> TO DO: Return the data exactly, with all pictures removed.

> SUPPLIED DATA:
__________
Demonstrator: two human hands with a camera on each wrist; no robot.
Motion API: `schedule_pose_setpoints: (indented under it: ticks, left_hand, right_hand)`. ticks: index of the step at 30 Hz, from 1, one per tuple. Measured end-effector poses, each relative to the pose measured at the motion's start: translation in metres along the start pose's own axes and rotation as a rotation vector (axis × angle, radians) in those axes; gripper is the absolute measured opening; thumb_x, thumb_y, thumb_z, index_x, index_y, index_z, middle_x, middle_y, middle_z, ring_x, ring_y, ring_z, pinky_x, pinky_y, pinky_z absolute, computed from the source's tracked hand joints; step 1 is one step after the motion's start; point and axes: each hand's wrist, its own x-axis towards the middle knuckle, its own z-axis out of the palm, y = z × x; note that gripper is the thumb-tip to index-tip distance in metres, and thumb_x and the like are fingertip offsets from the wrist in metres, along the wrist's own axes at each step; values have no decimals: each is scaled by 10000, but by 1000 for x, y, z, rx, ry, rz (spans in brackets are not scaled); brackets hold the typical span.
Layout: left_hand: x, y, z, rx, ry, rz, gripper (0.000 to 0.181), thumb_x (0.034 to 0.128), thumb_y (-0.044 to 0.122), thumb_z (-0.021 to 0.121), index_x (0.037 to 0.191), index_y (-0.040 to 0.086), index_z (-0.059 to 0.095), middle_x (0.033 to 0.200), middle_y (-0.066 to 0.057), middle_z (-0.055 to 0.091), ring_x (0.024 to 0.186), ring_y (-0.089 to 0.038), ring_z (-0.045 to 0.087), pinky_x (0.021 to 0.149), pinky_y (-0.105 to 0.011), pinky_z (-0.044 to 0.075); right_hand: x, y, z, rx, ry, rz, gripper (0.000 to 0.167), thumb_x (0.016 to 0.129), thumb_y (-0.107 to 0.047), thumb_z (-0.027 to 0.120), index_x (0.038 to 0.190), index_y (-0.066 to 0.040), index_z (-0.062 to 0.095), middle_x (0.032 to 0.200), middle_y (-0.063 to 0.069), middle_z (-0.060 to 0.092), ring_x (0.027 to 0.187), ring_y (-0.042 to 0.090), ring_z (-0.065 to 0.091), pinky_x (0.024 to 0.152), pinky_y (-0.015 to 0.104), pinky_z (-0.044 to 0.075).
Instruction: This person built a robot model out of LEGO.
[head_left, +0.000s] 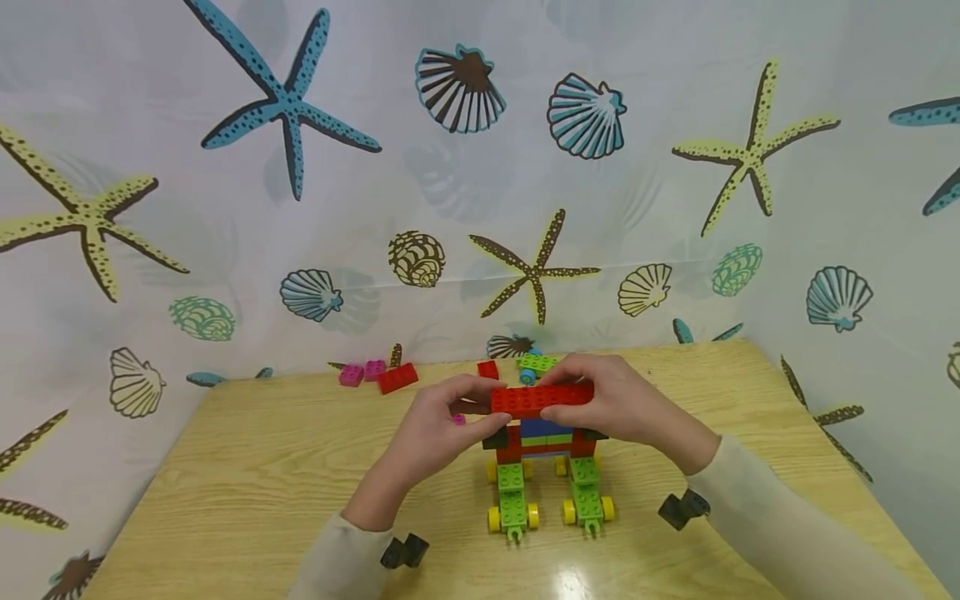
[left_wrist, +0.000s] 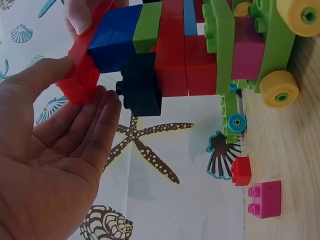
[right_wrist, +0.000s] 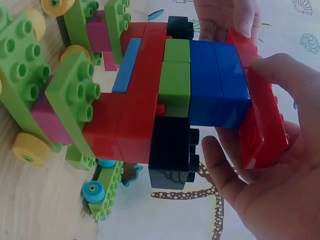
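A long red brick piece (head_left: 528, 402) lies across the top of a built block structure, over its blue bricks (right_wrist: 210, 85). My left hand (head_left: 435, 425) pinches its left end between thumb and fingers, and my right hand (head_left: 618, 400) grips the right end. In the right wrist view the red piece (right_wrist: 262, 110) sticks out past the blue bricks, with my right thumb on it. Below are light green and red bricks, black bricks (right_wrist: 172, 150) at the sides, and green wheeled bases (head_left: 512, 492) with yellow wheels. Whether the red piece is fully pressed down, I cannot tell.
Two pink bricks (head_left: 351, 375) and a red brick (head_left: 397, 378) lie at the table's back left. Behind the structure are a small red brick (head_left: 487, 369) and a green piece with blue wheels (head_left: 536, 362). A patterned curtain (head_left: 450, 183) borders the wooden table (head_left: 285, 467).
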Motion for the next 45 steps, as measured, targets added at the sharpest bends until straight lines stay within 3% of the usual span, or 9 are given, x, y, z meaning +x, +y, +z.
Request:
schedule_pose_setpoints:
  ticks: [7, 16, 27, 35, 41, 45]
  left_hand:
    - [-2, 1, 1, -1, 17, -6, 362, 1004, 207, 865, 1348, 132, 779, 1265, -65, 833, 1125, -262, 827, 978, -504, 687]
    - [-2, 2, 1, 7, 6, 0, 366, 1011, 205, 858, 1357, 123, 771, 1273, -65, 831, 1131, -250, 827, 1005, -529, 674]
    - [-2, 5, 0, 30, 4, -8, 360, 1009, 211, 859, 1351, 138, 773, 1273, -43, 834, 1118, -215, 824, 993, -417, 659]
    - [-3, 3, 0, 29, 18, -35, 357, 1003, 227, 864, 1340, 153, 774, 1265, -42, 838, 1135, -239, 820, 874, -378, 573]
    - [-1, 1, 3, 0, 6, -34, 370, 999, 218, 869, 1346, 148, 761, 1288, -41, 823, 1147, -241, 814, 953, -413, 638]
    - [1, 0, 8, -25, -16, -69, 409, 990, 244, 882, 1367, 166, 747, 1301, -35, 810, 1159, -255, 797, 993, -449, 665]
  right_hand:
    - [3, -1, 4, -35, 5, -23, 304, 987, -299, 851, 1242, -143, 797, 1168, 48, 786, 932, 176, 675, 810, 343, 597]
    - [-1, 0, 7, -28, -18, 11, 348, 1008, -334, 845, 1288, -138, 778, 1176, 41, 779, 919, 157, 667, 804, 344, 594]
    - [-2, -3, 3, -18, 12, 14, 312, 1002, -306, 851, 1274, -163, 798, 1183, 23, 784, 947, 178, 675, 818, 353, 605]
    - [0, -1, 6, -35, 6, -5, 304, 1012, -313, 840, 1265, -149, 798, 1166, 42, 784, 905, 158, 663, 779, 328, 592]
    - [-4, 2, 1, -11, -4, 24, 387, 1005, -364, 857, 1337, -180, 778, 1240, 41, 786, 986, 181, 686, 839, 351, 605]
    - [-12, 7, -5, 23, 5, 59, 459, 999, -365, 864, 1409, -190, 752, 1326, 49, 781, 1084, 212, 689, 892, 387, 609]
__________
> RESPONSE FOR THIS EXERCISE:
Demonstrator: two human hands with a camera on each wrist; no robot.
Motion API: `schedule_pose_setpoints: (indented under it: ticks, left_hand, right_hand)`. ticks: index of the step at 30 Hz, from 1, one per tuple. Measured end-effector poses, each relative to the pose measured at the motion's start: translation in metres along the start pose's own axes and rotation as a rotation vector (axis × angle, radians) in those axes; gripper is the absolute measured opening; thumb_x, thumb_y, thumb_z, index_x, index_y, index_z, middle_x, middle_y, middle_z, ring_x, ring_y, ring_z, pinky_x, pinky_y, pinky_z absolute, computed from the source's tracked hand joints; step 1 is one step after the motion's start; point and axes: each hand's wrist, its own x-axis towards the middle knuckle, its own z-axis out of the palm, y = z × x; note that gripper is the thumb-tip to index-tip distance in metres, and thumb_x and the like are fingertip offsets from the wrist in metres, along the wrist's own axes at each step; values have no decimals: each is scaled by 10000, but by 1000 for x, y, z, rx, ry, rz (spans in brackets are not scaled); brackets hold the typical span.
Layout: left_hand: x, y, z, rx, ry, rz, gripper (0.000 to 0.181), thumb_x (0.034 to 0.128), thumb_y (-0.044 to 0.122), thumb_z (-0.021 to 0.121), index_x (0.037 to 0.191), index_y (-0.040 to 0.086), index_z (-0.059 to 0.095), middle_x (0.033 to 0.200), middle_y (-0.066 to 0.057), middle_z (-0.055 to 0.091), ring_x (0.024 to 0.186), ring_y (-0.089 to 0.038), ring_z (-0.045 to 0.087), pinky_x (0.021 to 0.149), pinky_y (-0.105 to 0.011), pinky_z (-0.044 to 0.075); right_hand: x, y, z, rx, ry, rz, gripper (0.000 to 0.167), thumb_x (0.016 to 0.129), thumb_y (-0.107 to 0.047), thumb_z (-0.027 to 0.120), index_x (0.038 to 0.190), index_y (-0.066 to 0.040), index_z (-0.062 to 0.095), middle_x (0.032 to 0.200), middle_y (-0.063 to 0.069), middle_z (-0.060 to 0.092), ring_x (0.027 to 0.187), ring_y (-0.042 to 0.090), ring_z (-0.065 to 0.091), pinky_x (0.024 to 0.152), pinky_y (-0.015 to 0.104), pinky_z (-0.044 to 0.075).
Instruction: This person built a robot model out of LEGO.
[head_left, +0.000s] 
[left_wrist, +0.000s] 
[right_wrist, +0.000s] 
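A long red brick piece (head_left: 528, 402) lies across the top of a built block structure, over its blue bricks (right_wrist: 210, 85). My left hand (head_left: 435, 425) pinches its left end between thumb and fingers, and my right hand (head_left: 618, 400) grips the right end. In the right wrist view the red piece (right_wrist: 262, 110) sticks out past the blue bricks, with my right thumb on it. Below are light green and red bricks, black bricks (right_wrist: 172, 150) at the sides, and green wheeled bases (head_left: 512, 492) with yellow wheels. Whether the red piece is fully pressed down, I cannot tell.
Two pink bricks (head_left: 351, 375) and a red brick (head_left: 397, 378) lie at the table's back left. Behind the structure are a small red brick (head_left: 487, 369) and a green piece with blue wheels (head_left: 536, 362). A patterned curtain (head_left: 450, 183) borders the wooden table (head_left: 285, 467).
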Motion for the next 45 steps, as measured, targets added at the sharpest bends until straight lines stay within 3% of the usual span, or 9 are given, x, y, z meaning +x, +y, +z.
Request:
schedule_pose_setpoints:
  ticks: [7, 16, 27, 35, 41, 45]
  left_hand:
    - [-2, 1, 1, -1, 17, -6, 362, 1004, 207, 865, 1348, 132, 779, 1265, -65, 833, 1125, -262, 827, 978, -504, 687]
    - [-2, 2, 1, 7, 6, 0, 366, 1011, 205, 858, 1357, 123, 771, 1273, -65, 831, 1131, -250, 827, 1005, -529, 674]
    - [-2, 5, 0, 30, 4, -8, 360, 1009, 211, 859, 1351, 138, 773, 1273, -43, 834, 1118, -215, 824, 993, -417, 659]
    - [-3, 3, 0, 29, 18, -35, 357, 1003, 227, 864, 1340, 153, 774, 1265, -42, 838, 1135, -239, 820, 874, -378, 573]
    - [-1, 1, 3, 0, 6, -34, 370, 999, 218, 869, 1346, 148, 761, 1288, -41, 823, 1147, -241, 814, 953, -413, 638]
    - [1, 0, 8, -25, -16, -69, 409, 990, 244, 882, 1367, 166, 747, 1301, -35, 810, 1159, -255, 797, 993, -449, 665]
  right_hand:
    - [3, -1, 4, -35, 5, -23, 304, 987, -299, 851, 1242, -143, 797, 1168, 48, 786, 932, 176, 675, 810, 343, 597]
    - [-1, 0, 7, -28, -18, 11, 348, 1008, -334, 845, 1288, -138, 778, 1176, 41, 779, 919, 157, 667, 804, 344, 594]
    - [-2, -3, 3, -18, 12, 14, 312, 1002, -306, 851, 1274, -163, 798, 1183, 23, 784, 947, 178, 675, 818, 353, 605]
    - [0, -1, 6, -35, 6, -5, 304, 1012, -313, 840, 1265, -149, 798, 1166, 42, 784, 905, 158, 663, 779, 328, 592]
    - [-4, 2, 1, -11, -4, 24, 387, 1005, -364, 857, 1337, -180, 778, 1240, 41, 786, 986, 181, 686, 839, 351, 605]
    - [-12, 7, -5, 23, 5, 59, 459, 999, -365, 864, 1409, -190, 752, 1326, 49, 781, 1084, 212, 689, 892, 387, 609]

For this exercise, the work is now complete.